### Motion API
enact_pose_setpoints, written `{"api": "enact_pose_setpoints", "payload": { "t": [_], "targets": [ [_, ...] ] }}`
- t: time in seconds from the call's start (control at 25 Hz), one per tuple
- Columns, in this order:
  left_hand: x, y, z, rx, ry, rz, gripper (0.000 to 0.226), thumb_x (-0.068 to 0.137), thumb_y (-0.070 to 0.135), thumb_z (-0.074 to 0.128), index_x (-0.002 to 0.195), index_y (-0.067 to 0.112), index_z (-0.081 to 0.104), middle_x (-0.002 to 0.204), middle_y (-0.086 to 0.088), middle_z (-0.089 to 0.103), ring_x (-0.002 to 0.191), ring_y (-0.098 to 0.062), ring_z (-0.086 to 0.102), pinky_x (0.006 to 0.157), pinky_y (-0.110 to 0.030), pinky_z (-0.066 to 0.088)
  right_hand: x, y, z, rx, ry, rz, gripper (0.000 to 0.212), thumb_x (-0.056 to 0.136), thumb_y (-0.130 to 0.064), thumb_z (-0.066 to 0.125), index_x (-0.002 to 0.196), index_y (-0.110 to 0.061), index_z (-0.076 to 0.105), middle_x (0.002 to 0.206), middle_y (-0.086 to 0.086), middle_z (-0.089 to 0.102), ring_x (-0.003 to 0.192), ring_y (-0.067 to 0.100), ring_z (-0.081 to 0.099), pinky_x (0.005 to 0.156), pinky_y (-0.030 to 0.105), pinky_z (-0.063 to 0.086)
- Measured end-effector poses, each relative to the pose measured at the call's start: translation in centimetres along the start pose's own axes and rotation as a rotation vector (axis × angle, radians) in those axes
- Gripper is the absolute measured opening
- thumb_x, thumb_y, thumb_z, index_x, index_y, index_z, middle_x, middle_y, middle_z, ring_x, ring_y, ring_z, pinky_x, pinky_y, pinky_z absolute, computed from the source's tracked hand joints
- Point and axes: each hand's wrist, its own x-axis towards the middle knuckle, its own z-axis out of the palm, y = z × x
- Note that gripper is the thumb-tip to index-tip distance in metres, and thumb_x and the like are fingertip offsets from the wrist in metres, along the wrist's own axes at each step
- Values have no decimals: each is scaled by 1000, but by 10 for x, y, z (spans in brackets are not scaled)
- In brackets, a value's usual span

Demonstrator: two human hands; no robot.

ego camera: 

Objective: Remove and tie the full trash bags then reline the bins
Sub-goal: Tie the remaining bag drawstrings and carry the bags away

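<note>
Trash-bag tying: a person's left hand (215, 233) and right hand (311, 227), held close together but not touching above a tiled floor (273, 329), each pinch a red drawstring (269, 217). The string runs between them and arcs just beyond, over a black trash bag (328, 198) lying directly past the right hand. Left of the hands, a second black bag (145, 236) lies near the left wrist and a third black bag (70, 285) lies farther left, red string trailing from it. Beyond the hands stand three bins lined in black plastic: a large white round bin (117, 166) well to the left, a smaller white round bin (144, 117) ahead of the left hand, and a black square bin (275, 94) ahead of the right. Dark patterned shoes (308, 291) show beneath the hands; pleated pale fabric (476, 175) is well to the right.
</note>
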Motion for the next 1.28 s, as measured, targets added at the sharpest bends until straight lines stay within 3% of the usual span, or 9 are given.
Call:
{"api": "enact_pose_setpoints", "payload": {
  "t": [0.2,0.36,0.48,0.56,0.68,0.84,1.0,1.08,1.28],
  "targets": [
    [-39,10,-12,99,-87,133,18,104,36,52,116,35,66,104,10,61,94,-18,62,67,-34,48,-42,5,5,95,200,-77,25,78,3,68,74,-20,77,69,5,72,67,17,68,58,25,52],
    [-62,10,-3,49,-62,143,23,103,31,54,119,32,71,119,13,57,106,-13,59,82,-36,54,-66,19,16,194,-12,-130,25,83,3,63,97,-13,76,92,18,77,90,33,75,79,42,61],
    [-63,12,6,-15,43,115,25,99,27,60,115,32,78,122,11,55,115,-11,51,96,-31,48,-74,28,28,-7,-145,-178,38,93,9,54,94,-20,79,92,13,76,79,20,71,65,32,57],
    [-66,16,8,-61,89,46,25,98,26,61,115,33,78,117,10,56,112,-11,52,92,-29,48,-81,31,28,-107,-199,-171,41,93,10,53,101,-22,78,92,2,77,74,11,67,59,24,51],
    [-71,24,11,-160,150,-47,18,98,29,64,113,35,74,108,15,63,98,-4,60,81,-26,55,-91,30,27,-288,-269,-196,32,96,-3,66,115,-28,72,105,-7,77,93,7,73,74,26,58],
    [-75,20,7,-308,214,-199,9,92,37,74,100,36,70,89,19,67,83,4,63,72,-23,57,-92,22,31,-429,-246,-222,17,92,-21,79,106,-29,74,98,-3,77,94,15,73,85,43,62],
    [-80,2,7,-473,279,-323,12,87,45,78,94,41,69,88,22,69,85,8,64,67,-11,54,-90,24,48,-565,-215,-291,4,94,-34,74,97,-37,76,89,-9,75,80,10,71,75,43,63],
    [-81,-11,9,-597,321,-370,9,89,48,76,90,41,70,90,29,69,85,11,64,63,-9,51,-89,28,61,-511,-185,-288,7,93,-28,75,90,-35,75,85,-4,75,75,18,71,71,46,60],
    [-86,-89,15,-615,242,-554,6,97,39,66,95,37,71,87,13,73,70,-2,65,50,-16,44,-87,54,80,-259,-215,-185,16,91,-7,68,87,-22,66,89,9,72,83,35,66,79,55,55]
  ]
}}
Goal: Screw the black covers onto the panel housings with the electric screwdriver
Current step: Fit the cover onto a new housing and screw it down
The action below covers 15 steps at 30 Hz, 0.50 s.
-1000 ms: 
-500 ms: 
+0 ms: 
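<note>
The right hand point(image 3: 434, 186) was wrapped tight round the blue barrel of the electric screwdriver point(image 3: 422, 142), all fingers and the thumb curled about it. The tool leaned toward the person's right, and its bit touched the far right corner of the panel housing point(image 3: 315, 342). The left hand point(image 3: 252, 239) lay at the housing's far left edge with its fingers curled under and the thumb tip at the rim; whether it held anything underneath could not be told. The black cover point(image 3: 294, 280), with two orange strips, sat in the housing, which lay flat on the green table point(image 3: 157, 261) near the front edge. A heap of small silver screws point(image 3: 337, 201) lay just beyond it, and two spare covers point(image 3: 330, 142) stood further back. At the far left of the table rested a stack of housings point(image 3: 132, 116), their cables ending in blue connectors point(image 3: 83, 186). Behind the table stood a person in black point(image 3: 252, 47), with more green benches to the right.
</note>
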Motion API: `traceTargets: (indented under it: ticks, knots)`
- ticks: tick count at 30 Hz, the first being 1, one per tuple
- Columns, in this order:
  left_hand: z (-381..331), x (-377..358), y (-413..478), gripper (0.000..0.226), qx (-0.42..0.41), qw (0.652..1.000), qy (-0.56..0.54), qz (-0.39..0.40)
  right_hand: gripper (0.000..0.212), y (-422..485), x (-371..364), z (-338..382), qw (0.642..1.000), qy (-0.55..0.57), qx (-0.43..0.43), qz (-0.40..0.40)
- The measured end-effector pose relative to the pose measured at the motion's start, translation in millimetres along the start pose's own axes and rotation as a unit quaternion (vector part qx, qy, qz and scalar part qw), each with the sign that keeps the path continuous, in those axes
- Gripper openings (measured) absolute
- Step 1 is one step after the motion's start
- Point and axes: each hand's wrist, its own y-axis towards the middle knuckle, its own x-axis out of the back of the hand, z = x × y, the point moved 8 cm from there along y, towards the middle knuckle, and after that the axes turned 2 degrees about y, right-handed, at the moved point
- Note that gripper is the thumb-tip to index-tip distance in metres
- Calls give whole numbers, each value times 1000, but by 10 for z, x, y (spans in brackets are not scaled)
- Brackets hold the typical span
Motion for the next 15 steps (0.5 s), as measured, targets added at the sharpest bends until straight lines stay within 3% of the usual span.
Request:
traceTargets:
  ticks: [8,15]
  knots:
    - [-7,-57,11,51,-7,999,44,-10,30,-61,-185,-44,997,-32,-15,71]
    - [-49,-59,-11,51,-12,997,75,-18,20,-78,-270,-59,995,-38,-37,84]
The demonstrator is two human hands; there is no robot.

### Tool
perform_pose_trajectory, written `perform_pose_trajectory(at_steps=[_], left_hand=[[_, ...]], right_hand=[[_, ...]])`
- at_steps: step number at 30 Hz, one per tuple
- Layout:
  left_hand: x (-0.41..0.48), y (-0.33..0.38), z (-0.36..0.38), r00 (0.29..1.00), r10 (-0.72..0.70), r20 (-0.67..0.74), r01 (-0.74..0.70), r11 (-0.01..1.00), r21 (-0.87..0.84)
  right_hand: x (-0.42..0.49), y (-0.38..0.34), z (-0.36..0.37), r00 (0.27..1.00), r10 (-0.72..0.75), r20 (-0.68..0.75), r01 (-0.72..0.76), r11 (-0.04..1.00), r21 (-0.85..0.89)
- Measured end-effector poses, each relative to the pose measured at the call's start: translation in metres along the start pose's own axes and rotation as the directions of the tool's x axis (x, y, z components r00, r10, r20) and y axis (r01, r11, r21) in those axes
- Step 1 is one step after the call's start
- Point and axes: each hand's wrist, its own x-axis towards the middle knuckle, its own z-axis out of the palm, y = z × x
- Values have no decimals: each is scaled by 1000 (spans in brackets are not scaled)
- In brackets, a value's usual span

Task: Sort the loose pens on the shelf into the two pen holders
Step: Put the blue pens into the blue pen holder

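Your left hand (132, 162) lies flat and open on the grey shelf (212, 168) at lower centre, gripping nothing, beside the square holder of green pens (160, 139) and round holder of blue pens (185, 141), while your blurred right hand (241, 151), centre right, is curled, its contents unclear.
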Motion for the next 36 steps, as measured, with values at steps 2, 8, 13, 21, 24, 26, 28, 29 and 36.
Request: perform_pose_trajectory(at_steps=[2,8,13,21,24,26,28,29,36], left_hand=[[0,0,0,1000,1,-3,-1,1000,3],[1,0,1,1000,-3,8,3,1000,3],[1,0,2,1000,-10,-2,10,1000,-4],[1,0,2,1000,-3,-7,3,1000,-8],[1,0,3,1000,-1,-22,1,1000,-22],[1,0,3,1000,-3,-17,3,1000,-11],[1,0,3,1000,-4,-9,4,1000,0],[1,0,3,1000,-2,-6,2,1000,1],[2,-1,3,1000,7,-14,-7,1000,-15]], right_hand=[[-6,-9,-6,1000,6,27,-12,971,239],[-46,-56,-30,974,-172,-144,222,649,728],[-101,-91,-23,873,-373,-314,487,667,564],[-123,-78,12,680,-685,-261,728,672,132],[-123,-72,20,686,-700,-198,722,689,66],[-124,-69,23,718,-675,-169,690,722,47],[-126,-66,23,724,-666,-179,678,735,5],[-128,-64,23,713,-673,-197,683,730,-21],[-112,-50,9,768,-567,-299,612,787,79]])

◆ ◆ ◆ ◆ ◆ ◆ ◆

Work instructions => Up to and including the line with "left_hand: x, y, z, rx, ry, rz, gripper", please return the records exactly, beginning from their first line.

Answer space =>
### Motion API
enact_pose_setpoints, written `{"api": "enact_pose_setpoints", "payload": { "t": [_], "targets": [ [_, ...] ] }}`
- t: time in seconds from the call's start (control at 25 Hz), one per tuple
- Columns, in this order:
  left_hand: x, y, z, rx, ry, rz, gripper (0.000 to 0.226), thumb_x (-0.068 to 0.137), thumb_y (-0.070 to 0.135), thumb_z (-0.074 to 0.128), index_x (-0.002 to 0.195), index_y (-0.067 to 0.112), index_z (-0.081 to 0.104), middle_x (-0.002 to 0.204), middle_y (-0.086 to 0.088), middle_z (-0.089 to 0.103), ring_x (-0.002 to 0.191), ring_y (-0.098 to 0.062), ring_z (-0.086 to 0.102), pinky_x (0.006 to 0.157), pinky_y (-0.110 to 0.030), pinky_z (-0.066 to 0.088)

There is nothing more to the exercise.